Here’s your hot take: Eland MuskOx* didn’t ruin Twitter. He merely rendered it unusable.
Who really ruined Twitter? We did.
the Beginning
I’ve been on Twitter for a long time. Entire cars have been bought new and driven to death in the time since I got on Twitter. I was a pretty early joiner in 2009, when science bloggers (as I was then) all eagerly pounced on the opportunity to share and chitchat together on this new exciting platform. There were deep conversations, fun and silly jokes. Subtweets and so much drama.**
Most of us felt the joy and the fun over all these things, but what I think we also felt, but barely ever talked about, was the underlying excitement.

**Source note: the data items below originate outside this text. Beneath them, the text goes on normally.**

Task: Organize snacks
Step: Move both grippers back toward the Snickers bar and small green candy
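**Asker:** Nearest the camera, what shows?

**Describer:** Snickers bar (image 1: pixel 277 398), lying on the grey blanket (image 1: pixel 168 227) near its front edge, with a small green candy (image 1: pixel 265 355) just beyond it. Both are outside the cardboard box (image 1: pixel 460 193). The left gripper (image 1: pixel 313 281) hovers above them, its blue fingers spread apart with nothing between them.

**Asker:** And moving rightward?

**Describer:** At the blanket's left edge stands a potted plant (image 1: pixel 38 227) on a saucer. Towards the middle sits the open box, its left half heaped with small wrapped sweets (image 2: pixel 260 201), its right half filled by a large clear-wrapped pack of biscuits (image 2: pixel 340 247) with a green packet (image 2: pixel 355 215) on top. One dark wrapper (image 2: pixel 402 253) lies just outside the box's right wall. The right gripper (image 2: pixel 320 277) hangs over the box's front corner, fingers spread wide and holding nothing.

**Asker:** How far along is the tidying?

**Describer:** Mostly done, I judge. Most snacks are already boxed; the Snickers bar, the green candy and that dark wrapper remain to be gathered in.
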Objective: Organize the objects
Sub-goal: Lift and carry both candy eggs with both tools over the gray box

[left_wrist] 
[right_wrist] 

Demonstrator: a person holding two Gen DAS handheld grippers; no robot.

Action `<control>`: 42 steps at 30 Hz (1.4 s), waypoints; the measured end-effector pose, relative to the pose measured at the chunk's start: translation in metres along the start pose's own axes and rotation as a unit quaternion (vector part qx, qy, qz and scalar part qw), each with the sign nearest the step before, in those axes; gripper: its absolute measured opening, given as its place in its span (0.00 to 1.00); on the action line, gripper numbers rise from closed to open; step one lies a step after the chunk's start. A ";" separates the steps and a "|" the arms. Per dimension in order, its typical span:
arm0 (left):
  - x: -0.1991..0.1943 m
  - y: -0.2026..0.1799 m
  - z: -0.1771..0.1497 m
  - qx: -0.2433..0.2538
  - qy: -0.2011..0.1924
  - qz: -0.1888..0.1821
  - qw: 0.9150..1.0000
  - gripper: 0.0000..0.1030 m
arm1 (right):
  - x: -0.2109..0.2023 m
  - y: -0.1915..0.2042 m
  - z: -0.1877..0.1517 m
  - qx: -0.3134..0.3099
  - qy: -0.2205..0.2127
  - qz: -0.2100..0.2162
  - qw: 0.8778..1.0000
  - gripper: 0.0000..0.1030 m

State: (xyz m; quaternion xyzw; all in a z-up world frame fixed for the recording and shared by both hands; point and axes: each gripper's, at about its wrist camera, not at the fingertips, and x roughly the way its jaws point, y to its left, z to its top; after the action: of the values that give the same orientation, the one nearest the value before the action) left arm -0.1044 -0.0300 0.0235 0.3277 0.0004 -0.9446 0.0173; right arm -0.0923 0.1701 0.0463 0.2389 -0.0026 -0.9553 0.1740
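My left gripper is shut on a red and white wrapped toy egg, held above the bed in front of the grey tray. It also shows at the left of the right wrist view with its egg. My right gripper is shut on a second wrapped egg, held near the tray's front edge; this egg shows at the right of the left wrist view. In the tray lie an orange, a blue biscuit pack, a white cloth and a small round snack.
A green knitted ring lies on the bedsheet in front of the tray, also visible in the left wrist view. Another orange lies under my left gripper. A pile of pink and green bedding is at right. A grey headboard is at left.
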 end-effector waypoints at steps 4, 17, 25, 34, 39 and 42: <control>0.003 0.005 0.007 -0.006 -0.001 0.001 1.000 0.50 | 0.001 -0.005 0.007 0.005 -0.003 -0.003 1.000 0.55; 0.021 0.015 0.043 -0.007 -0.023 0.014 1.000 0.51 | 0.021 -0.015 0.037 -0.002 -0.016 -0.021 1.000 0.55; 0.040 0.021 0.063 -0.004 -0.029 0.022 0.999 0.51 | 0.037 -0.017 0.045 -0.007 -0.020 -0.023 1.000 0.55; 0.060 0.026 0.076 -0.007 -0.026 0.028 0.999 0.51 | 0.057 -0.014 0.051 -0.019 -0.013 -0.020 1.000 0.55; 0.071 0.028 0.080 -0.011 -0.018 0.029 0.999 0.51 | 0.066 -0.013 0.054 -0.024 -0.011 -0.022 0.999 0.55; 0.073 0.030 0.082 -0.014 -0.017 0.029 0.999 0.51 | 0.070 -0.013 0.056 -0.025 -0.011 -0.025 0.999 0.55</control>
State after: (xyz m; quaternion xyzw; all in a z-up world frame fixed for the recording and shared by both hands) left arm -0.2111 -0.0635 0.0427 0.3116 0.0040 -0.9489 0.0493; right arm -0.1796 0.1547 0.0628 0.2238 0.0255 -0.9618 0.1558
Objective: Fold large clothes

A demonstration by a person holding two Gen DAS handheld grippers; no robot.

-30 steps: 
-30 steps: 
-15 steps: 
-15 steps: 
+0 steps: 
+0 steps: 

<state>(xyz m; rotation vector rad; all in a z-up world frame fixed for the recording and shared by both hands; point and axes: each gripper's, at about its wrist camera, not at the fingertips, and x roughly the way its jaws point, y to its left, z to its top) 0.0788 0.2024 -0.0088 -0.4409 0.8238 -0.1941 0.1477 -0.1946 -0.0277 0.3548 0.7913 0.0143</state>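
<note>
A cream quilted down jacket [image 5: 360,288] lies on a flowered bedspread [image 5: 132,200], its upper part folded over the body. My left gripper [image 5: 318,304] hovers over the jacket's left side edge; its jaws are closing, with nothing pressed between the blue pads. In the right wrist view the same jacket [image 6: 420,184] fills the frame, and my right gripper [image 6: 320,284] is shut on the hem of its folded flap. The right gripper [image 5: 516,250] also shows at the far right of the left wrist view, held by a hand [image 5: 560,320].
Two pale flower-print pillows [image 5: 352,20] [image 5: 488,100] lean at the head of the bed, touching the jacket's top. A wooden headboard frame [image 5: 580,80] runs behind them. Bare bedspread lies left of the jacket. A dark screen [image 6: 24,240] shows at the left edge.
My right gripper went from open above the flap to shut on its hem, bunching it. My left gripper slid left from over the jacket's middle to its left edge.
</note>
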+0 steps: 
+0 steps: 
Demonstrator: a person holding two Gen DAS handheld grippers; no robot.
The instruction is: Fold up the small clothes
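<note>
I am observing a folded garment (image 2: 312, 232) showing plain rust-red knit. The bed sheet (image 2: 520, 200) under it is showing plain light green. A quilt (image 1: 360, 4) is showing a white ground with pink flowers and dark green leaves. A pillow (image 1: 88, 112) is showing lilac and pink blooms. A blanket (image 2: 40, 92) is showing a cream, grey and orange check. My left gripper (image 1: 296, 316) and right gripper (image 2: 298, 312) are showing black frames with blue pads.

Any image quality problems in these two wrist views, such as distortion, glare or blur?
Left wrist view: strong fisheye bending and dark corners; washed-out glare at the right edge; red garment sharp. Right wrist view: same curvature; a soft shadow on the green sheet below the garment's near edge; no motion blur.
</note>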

If you just said something clever enough, got noticed by the right people, something, then magic would happen. Virality was in the beginning generally a good thing. As a writer, sometimes it was your work that got noticed. You might catch the attention of an editor. You might end up in the New York Times! There was a constant feeling that you were where things were happening, and anything was possible. Editors were listening. Other writers were reading.
For the first time, on Twitter, I felt like Someone. I felt worthy of being someone. I was not just a girl who peaked in college, not just the weirdo in grad school who people rolled their eyes at for singing to the mice (I mean really, to be a weirdo in grad school? You have to be weird)***. I was clever. I was funny and charming. My followers were engaged, and I felt like they really cared about what I wrote. People much more famous than me talked to me, and seemed to care what I thought. I remember when I passed 30,000 followers, which was the size of the small city I’d grown up in. Nowadays, 30,000 followers to most of my colleagues is probably merely cute. Some have several million. But at the time, I felt I’d done something, grown into something more.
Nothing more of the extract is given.